Emissions Tested While You Drive

04/03/96

Donald Stedman invented a device that can test your emissions as you drive down the road. His emissions tester shoots a beam of infrared light across passing traffic and measures how much light makes it across the road after a car passes. The device analyzes the carbon monoxide and hydrocarbon content of each passing car's exhaust in about a second.

Stedman's idea is to market the device as a way of filtering clean cars out of states' emissions testing processes by giving them a passing grade as they zip off down the road. He says that screening clean cars out of the process with his remote sensing devices could upgrade and cheapen annual emissions testing.

As clean cars pass the devices, a digital video camera will snap a shot of the car's license plate. The state can then send a clean bill of health to that car, obviating the need for more testing for the year.

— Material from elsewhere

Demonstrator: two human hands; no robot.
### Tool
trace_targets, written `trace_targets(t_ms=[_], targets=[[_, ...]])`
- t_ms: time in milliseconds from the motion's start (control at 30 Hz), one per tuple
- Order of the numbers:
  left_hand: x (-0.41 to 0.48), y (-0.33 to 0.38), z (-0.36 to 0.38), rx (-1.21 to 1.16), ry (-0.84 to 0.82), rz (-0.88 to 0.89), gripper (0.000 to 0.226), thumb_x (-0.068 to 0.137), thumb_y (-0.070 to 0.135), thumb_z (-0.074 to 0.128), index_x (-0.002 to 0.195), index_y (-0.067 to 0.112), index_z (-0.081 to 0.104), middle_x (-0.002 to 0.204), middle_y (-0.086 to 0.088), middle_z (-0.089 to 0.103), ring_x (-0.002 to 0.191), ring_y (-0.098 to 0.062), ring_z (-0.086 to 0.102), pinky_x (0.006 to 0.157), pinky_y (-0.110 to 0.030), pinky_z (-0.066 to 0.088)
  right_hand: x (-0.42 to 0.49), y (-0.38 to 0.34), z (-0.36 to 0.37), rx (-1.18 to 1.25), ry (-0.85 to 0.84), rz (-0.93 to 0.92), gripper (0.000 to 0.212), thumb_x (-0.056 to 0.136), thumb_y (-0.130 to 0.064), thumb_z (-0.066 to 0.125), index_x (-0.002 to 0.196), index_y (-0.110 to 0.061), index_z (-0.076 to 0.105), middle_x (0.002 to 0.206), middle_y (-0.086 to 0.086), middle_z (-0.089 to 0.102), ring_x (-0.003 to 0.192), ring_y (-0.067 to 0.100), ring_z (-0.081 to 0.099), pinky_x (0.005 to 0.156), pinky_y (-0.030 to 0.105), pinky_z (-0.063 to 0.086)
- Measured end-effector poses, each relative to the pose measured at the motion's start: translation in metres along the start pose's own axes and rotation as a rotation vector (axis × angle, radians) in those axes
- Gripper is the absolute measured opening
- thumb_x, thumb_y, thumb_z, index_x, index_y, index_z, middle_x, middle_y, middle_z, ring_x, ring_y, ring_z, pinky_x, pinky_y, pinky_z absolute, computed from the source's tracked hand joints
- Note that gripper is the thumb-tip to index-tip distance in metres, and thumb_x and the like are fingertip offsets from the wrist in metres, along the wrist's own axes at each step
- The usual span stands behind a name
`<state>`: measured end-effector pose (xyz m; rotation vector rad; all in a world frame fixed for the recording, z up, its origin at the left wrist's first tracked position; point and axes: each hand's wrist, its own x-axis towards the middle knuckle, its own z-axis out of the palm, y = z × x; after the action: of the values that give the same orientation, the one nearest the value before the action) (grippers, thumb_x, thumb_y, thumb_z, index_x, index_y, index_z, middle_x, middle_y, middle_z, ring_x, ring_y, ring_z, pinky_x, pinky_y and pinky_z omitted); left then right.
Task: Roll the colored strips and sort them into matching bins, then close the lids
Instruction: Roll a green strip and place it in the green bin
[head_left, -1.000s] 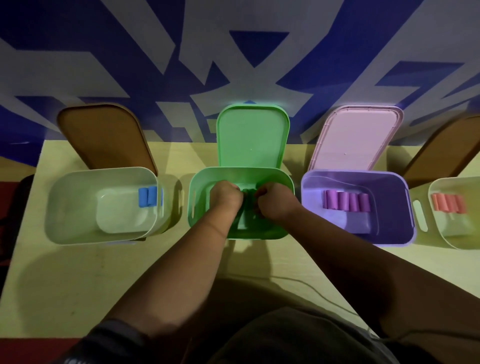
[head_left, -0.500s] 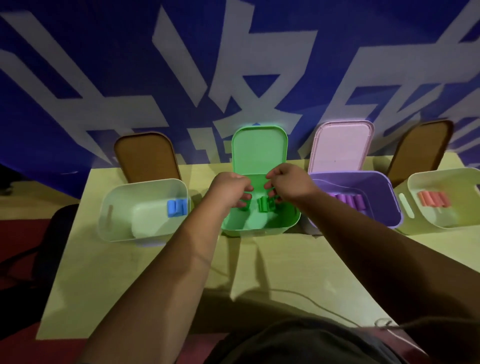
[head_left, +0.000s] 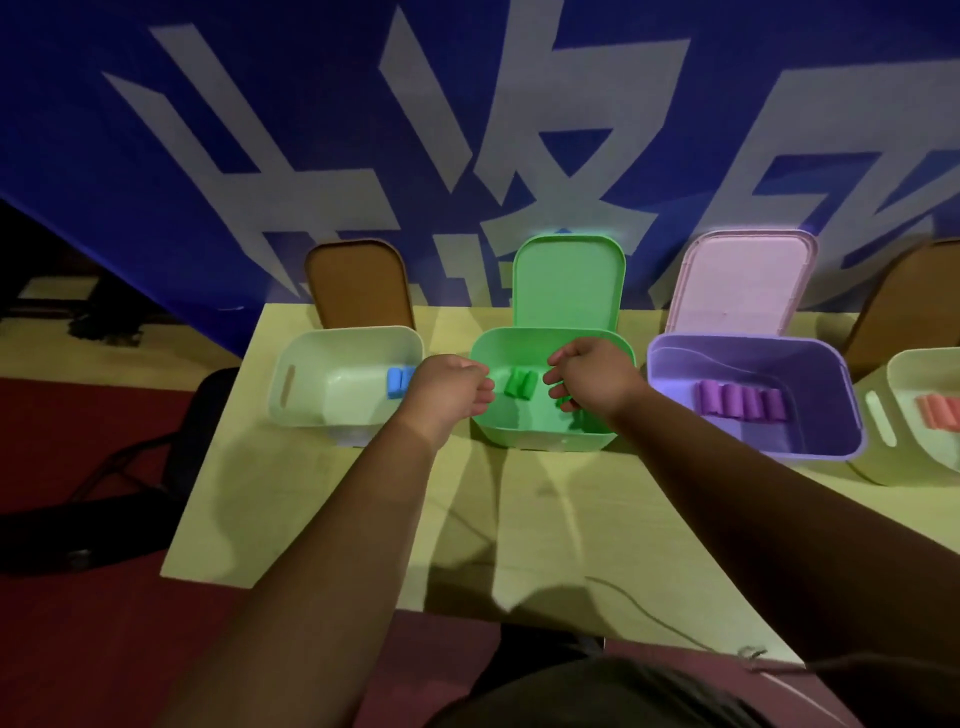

The EPA is not ready to give up all emissions testing in favor of the remote sensing devices, as they are not wholly reliable. Nonetheless, Craig Rendahl, an air management specialist with the Wisconsin Department of Natural Resources says that the tests are becoming increasingly accurate. He sites a study of the sensors that shows that only 3% of the cars that failed a remote emissions test did so erroneously, and that all of the cars that failed erroneously were made before 1992. Stedman claims that an independently conducted study found his remote sensing devices to be 95 percent accurate.

Some states (California, Connecticut, Maryland, Wisconsin, and New Mexico) are already using the devices and have replaced random emissions testing with notices sent out in the mail after a vehicle fails the remote test. Other states want to use the test to screen clean cars out of the testing process, but that would require EPA approval.